The Wide Angle Search for Planets
Ben - This year, Professor Andrew Collier Cameron, from the University of St Andrews, announced some surprising discoveries from the Wide Angle Search for Planets, or WASP project.
Andrew - We've announced the discovery of nine new transiting planets from the WASP project which brings our grand total up to about 28 and among those, we've also done additional observations aimed at measuring the tilt of the planet's orbit relative to the star's equator. It turns out that two of the nine have orbits that are so strongly tilted that they're actually going around the star in the opposite direction to the stars spin - which is a bit of a surprise. So, these two odd balls join another three previously discovered WASP planets to which we've applied the same technique and which we've also found are going around in the sense opposite to the star's spin. Now, there's another group who've also found a 6th retrograde planet like this and this brings the grand total up to six planets out of 27 whose orbital tilts have been studied so far, that are going around in the wrong direction. So, these close orbiting planets which previously everybody expected would be orbiting neatly in the star's equatorial plane actually turn out to be all over the place.

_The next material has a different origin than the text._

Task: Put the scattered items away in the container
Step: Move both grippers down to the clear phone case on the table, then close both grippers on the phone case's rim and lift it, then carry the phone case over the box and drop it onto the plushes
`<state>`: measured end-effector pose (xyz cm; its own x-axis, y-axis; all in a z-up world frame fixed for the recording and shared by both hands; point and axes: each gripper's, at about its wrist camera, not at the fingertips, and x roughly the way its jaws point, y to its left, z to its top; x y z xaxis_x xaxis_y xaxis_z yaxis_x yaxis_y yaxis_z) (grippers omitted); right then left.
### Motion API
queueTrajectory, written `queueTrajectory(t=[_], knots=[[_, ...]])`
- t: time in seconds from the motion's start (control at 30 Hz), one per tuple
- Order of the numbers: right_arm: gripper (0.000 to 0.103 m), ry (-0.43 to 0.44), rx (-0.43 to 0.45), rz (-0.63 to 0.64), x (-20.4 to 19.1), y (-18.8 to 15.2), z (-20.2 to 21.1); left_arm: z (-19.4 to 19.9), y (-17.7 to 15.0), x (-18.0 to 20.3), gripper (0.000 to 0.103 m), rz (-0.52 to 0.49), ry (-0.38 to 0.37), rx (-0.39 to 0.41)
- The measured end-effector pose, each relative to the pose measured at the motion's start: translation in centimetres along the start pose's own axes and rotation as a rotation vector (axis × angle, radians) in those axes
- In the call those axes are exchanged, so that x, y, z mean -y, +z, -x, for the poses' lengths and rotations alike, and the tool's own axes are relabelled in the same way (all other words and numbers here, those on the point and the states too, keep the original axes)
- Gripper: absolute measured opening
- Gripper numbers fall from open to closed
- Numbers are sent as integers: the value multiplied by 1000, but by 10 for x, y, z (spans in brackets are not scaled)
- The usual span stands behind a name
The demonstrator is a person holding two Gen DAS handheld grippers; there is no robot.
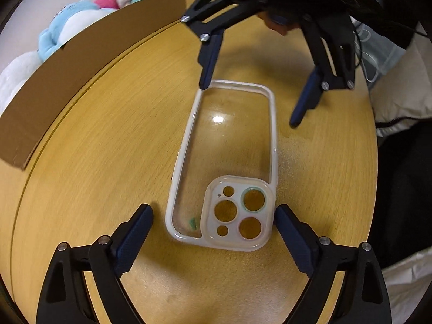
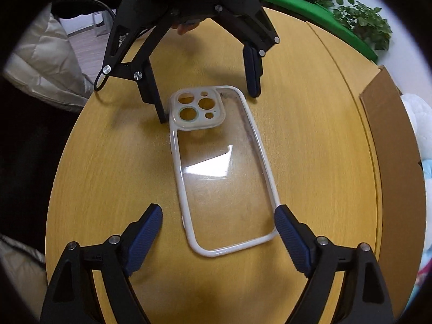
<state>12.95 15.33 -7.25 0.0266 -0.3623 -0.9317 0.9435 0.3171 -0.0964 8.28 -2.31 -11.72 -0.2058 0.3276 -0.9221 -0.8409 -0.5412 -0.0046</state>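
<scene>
A clear phone case (image 1: pixel 225 167) with a white rim lies flat on the round wooden table (image 1: pixel 108 175), camera cutouts up. The left gripper (image 1: pixel 213 221) points down over the cutout end, its jaws spread wide, 1 blue pad (image 1: pixel 293 240) touching the rim there and the other clear of it. The right gripper (image 2: pixel 218 224) straddles the opposite end, jaws also apart; 1 pad (image 2: pixel 290 239) sits against the rim's corner, the other off it. Neither squeezes the case. A cardboard box (image 1: pixel 81 75) stands at the table's edge with plush toys (image 1: pixel 67 24) behind its wall.
</scene>
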Motion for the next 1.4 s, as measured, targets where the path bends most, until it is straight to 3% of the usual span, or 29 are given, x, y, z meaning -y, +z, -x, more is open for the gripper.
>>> queueTrajectory(t=[0.07,0.2,0.33,0.47,0.67,0.8,1.07,1.13,1.17,1.4], knots=[[84,10,9,6,4,-1,3,1,2,-3,88,-22,-9,5],[84,-52,17,-3,12,-4,5,1,9,-8,84,-67,-26,-6],[83,-18,4,26,18,-4,2,-1,16,-13,83,-105,-42,-7],[82,62,19,-29,28,-16,1,-1,23,-18,82,-134,-55,-9],[79,54,33,-52,28,-25,12,1,43,-26,81,-209,-48,-27],[79,3,56,-83,39,-31,34,19,72,-46,81,-269,-28,-16],[79,-143,94,-128,75,-47,102,68,159,-115,81,-446,60,-15],[79,-179,96,-136,93,-49,119,82,143,-112,81,-474,79,-8],[79,-197,97,-138,103,-51,129,88,147,-107,81,-493,91,-5],[78,-286,63,-106,189,-37,154,95,191,-173,81,-557,129,7]])
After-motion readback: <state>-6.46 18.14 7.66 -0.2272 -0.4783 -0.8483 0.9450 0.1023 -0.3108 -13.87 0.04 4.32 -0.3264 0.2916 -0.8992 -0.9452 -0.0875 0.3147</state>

Ben - Why was this result so unexpected?
Andrew - It came as a surprise because for many years, we've always considered that hot Jupiters form in the cold outer reaches of the planetary system, much as the gas giants in our own system did, but that they underwent unbalanced forces in those discs which very rapidly, within a few million years, drove them in through the disc, and then left them parked in orbits very close around their stars. The trouble is that the star itself has formed out of the material from that same disk. So, rather like a ping pong ball sitting on the plug hole, you would expect it to be spinning in the same direction as the water is going down the plug hole. So to find a planet going around in the opposite direction suggests that it's been through some violent interaction with something else which is completely reversed its motion.
Ben - We tend to have the idea that the early life of any solar system is quite violent anyway. There's lots of interactions and lots of collisions. Why should we be surprised that we're seeing evidence of violent action in other solar systems?
Andrew - Well, the violence that happened in our own planetary system all happened in more or less a single plane because it was driven by Jupiter and Saturn, having formed in the outer reaches of the solar system and there's a beautiful theory whereby, they migrated very slowly in towards the sun. They never got very far but they reached a point where Jupiter was going around the sun twice for every once that Saturn went around, and that played dynamical havoc with the rest of the system. It pushed Uranus and Neptune from relatively small orbits out to where they are today and at the same time, it sent planetesimals bombarding the inner solar system and bodies like Mercury and the moon still bear the cratering record of the so-called late heavy bombardment which happened about 700 million years into the solar system's history.
But the sort of violence we're talking about here is of the kind where something like that, Jupiter or Saturn event might have happened, but it was so violent that it actually resulted in one planet being thrown clean out of the system, and the other one stranded in a highly eccentric orbit. Even that might not be enough to give you a backward planet and there is a third flavour of the theory which invokes something that's called the Kozai mechanism. Now this was actually originally developed to explain why some comets have very highly tilted orbits because of the influence of Jupiter going around the sun. Now if you scale that picture up and you imagine a star that has say, a distant low mass, stellar or brown dwarf companion and if you've got a perfectly normal Jupiter, you do computer simulations and you find that the orbit of the Jupiter suddenly begins to oscillate and become very, very elongated. The planet passes very close to its star and moreover, the orbit begins to tumble. The upshot of this is that every time the planet goes close to the star, it raises a tidal bulge and that gradually leads to shrinkage of the orbit and the eventual formation of a hot Jupiter, but a hot Jupiter that isn't necessarily in the plane of this star's equator. It can be parked at just about any angle at all and that is actually remarkably close to the picture that seems to be emerging from our observations.
Ben - So if these systems have had a rampaging gas giant flying about at all sorts of angles throughout their history, would we expect to find other planets there?
Andrew - It would be very difficult to find terrestrial planets because the old theory whereby a Jupiter migrates in through the disk requires that process to happen while the disk is still there, obviously. And since the lifetime of the disk is only about 3 million years, then you have absolutely no trouble forming terrestrial planets out of the debris that's left in its wake. Now we think from meteoritic evidence and radio isotope evidence and from astrophysical evidence, looking at other planetary systems, that it takes about a hundred million years for terrestrial planets to form. So, Jupiter-like planets form very quickly but earth-like planets form very slowly. So, if you have a process that takes hundreds of millions of years as this Kozai mechanism does, then as you say, the rampaging gas giant is going to disperse all of those planetesimals long before they have a chance to build a terrestrial planet. So, if this is the correct picture for the formation of hot Jupiters, then we would certainly expect that hot Jupiters and Earths don't mix.
Ben - So the search for habitable planets may have to ignore systems with a hot Jupiter in place. That was Andrew Collier Cameron, from St Andrews University.